-- Opening Marker --

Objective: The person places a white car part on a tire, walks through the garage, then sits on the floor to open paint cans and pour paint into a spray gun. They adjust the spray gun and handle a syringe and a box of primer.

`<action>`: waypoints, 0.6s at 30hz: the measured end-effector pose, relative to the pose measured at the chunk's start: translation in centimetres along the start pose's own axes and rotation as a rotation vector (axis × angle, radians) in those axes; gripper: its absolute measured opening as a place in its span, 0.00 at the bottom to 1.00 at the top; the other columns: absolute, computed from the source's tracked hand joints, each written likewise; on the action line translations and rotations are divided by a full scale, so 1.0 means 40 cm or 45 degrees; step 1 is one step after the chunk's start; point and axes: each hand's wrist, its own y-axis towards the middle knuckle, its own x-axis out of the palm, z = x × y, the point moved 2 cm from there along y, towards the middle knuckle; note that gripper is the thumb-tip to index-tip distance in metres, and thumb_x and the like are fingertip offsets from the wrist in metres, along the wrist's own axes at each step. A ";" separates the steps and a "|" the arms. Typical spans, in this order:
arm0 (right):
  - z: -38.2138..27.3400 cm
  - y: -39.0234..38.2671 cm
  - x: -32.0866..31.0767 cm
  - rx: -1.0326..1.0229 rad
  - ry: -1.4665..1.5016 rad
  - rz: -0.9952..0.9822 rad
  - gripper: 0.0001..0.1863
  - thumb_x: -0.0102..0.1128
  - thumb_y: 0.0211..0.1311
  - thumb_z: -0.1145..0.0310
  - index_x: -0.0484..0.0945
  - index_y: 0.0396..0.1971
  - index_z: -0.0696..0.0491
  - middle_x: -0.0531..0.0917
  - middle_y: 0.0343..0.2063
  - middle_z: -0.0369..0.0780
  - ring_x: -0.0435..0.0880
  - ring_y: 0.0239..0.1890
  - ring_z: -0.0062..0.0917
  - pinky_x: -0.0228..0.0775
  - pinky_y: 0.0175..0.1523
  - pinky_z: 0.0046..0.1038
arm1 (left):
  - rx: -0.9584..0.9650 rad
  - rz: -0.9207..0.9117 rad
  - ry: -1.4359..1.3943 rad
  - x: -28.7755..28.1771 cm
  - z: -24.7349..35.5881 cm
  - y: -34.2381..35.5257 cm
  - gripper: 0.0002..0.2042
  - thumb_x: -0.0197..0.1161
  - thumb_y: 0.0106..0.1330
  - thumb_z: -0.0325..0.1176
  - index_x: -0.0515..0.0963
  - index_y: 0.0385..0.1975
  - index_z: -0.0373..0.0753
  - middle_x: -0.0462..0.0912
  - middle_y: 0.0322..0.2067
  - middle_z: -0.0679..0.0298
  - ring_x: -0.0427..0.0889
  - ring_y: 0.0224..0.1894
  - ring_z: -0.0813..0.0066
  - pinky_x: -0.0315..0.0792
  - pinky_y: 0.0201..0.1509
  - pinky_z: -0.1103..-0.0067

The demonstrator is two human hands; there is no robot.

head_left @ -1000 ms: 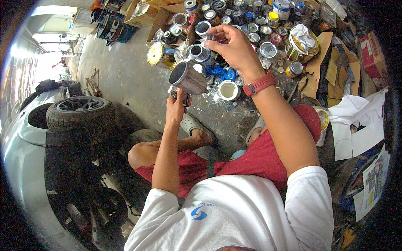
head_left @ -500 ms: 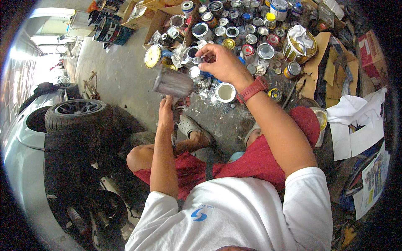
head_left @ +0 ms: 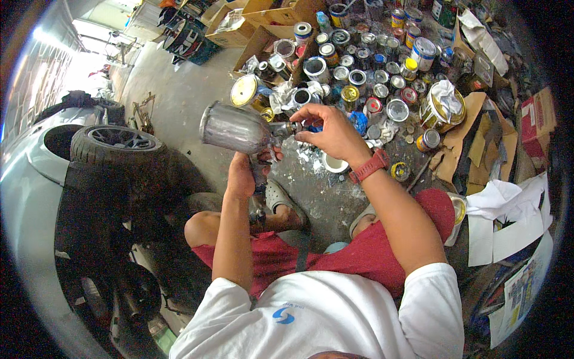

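The gap shown half a second ago between the right hand (head_left: 335,134) and the spray gun (head_left: 257,134) is nearly closed, and the grey metal cup (head_left: 233,130) is now seen sharply rather than blurred. The cup is laid over almost level, its rim toward the left; its dark inside, visible a second ago, is turned out of sight. The view has also been shifted, with the paint cans (head_left: 397,110) set lower in it.

The spray gun is held up above the floor (head_left: 203,102), near the white can (head_left: 335,164), by the left hand (head_left: 241,175), whose grip is closed round the handle. The right hand's grip is barely parted: thumb and forefinger are curved about the small fitting (head_left: 292,127) at the cup's narrow end. Whether it is pinched or only lightly touched cannot be made out. A red watch (head_left: 369,166) is worn on the right wrist.
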 end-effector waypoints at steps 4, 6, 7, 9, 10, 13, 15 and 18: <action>-0.018 0.000 -0.003 -0.028 -0.021 0.018 0.17 0.79 0.53 0.68 0.89 0.44 0.49 0.90 0.43 0.40 0.88 0.47 0.32 0.79 0.52 0.32 | -0.021 0.065 0.039 0.001 0.009 -0.004 0.25 0.47 0.75 0.57 0.80 0.52 0.42 0.89 0.43 0.63 0.87 0.43 0.76 0.66 0.32 0.82; -0.025 -0.001 -0.003 -0.089 -0.066 0.015 0.17 0.79 0.53 0.68 0.90 0.45 0.49 0.89 0.43 0.39 0.87 0.45 0.30 0.78 0.52 0.31 | -0.045 0.071 0.058 0.002 0.013 -0.007 0.25 0.47 0.75 0.57 0.80 0.52 0.43 0.89 0.42 0.64 0.87 0.43 0.76 0.66 0.32 0.82; -0.029 -0.002 -0.003 -0.134 -0.116 0.021 0.18 0.79 0.54 0.69 0.89 0.46 0.50 0.89 0.41 0.38 0.87 0.43 0.27 0.78 0.52 0.29 | -0.042 0.060 0.050 0.004 0.015 -0.009 0.25 0.48 0.74 0.58 0.80 0.52 0.43 0.89 0.42 0.64 0.87 0.43 0.76 0.66 0.32 0.82; -0.033 -0.003 -0.002 -0.173 -0.172 0.022 0.18 0.80 0.54 0.70 0.88 0.47 0.51 0.89 0.40 0.37 0.87 0.41 0.24 0.78 0.51 0.28 | -0.033 0.035 0.065 0.010 0.020 -0.014 0.25 0.48 0.74 0.58 0.80 0.53 0.43 0.89 0.42 0.64 0.87 0.42 0.77 0.66 0.32 0.83; -0.033 -0.003 -0.002 -0.165 -0.180 0.016 0.18 0.80 0.54 0.70 0.88 0.47 0.51 0.89 0.40 0.37 0.87 0.42 0.25 0.78 0.51 0.28 | -0.023 0.036 0.090 0.012 0.023 -0.016 0.25 0.48 0.74 0.58 0.79 0.53 0.44 0.89 0.42 0.64 0.87 0.42 0.77 0.66 0.32 0.83; -0.033 -0.003 0.000 -0.150 -0.174 0.012 0.19 0.80 0.54 0.70 0.87 0.46 0.52 0.89 0.41 0.38 0.88 0.43 0.26 0.78 0.51 0.28 | -0.007 0.046 0.143 0.016 0.027 -0.021 0.25 0.49 0.73 0.57 0.79 0.54 0.44 0.89 0.42 0.64 0.87 0.41 0.77 0.66 0.32 0.83; -0.031 -0.004 0.001 -0.155 -0.179 0.016 0.18 0.79 0.55 0.69 0.86 0.46 0.54 0.89 0.40 0.38 0.88 0.44 0.25 0.78 0.51 0.28 | -0.015 0.059 0.151 0.016 0.028 -0.021 0.24 0.49 0.73 0.56 0.78 0.54 0.45 0.89 0.42 0.64 0.87 0.41 0.77 0.66 0.32 0.84; -0.021 -0.004 0.005 -0.103 -0.105 -0.012 0.16 0.77 0.59 0.66 0.85 0.44 0.56 0.89 0.39 0.39 0.88 0.43 0.24 0.79 0.50 0.29 | 0.024 0.029 0.167 0.016 0.030 -0.023 0.24 0.48 0.74 0.56 0.79 0.53 0.44 0.89 0.41 0.63 0.87 0.41 0.77 0.67 0.32 0.83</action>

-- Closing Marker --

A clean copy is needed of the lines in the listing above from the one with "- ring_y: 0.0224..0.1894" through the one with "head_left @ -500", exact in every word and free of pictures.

▸ **Task output**
  - ring_y: 0.0224..0.1894
  - ring_z: -0.0813..0.0066
  - pinky_x: -0.0315..0.0792
  - pinky_y: 0.0201..0.1509
  - pinky_z: -0.1103..-0.0067

The demonstrator is two human hands; there is no robot.

head_left @ -1000 ms: 
head_left @ -500 ms: 

The exercise has been carried out in full.